With Reb Ancsli és más avasi zsidókról szóló széphistóriák, Markovits alienated his Hungarian Romanian public, a fact noted by Ivan Sanders. "This curious collection", Sanders writes, "is indeed much closer in spirit and style to popular Yiddish literature than to Transylvanian Hungarian writing, and [Ernő] Ligeti notes this, too, with a mixture of amusement and disdain."

==Legacy==
In Communist Romania, Markovits' overall work was considered for translation and republication during the mid-1960s—a project of the state-run ESPLA Publishing House, with assistance from his former Timișoaran colleagues Zoltán Franyó and József Méliusz. Markovits continued to be respected by the national communist authorities, even as the diplomatic contacts with Hungary began to worsen. Around 1968, the Romanian regime promoted Markovits, Jenő Dsida, Sándor Makkai, Aladár Kuncz and some others as the canonical authors of Hungarian-Romanian literature, but, Hungarian observers wrote, it remained silent about the more unpalatable political stances these authors took. In a 1981 review of Hungarian Romanian literature, published by the Romanian Communist Party's Era Socialistă, Kuncz and Markovits were introduced as authors of "anti-militarist novels [...] unmasking the cruelty of World War I".

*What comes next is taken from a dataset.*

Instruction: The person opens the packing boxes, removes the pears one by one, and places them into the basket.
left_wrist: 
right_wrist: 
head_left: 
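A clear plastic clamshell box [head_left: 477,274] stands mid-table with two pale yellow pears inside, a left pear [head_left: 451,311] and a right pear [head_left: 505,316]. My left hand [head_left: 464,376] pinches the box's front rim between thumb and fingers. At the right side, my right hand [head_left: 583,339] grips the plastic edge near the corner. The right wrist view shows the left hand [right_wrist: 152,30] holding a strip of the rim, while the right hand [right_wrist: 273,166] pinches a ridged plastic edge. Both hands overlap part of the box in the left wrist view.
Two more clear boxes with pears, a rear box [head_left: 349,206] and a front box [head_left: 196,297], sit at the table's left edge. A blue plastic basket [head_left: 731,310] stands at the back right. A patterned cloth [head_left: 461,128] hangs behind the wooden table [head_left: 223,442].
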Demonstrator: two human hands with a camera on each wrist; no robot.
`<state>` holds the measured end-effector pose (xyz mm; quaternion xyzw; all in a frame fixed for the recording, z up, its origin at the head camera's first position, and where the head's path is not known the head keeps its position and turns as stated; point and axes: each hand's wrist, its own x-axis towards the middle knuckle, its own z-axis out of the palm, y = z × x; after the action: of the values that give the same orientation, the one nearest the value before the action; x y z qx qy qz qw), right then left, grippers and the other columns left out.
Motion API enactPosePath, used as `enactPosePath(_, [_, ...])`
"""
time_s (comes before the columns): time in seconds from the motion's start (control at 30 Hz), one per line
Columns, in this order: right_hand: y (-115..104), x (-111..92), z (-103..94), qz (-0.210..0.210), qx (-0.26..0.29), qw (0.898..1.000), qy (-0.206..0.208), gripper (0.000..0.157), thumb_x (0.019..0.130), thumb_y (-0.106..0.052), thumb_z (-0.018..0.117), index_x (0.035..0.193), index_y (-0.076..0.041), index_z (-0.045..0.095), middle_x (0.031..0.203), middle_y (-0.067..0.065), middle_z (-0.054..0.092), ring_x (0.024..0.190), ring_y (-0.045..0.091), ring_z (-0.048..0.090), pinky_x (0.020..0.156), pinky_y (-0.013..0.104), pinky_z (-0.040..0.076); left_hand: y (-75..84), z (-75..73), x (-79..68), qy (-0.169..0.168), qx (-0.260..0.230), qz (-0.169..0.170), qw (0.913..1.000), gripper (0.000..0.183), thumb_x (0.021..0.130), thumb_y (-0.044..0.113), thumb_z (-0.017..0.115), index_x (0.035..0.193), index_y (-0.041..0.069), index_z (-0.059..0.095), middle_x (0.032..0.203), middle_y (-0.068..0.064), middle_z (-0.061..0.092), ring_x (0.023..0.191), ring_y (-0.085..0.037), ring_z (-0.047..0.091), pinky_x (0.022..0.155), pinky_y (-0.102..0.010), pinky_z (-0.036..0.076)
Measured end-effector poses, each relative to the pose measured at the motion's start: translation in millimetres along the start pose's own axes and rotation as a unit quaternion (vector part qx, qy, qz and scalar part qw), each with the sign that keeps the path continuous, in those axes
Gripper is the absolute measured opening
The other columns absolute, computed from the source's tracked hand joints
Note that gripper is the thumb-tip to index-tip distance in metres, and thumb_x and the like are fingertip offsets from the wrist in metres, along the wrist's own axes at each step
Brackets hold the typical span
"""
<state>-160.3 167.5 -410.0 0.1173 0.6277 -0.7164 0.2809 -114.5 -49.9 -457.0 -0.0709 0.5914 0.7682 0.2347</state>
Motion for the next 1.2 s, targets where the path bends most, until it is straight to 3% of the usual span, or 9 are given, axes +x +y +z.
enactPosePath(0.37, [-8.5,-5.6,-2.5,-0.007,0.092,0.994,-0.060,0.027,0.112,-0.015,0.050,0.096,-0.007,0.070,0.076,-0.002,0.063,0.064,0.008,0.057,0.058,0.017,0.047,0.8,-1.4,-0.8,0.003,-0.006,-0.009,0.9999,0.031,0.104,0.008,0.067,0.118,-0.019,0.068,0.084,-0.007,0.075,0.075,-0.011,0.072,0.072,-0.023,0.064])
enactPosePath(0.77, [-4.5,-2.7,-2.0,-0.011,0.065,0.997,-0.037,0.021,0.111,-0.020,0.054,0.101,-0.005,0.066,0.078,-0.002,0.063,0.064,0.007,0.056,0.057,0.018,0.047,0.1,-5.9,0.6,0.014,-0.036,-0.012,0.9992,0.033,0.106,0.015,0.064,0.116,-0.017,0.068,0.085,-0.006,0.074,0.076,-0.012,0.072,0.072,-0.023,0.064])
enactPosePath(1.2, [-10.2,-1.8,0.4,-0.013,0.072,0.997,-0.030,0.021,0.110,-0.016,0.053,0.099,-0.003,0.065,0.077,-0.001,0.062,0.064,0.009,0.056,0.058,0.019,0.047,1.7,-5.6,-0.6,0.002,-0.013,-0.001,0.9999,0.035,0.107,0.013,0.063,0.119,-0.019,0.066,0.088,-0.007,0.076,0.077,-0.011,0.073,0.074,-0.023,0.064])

A Romanian edition of Szibériai garnizon was eventually re-translated by Dan Culcer, and published with Bucharest's Editura Kriterion. After being researched and collected by writer János Szekernyés, Markovits' articles were grouped in the 1978 volume Páholyból ("From the Booth").

Markovits' work continued to be revered even after the Romanian Revolution of 1989 toppled communism. Editura Dacia republished Garnizoana din Siberia, and his work was included in a commemorative anthology of writers from Satu Mare County. The writer's home in Gherța Mică is preserved as the Rodion Markovits Memorial House.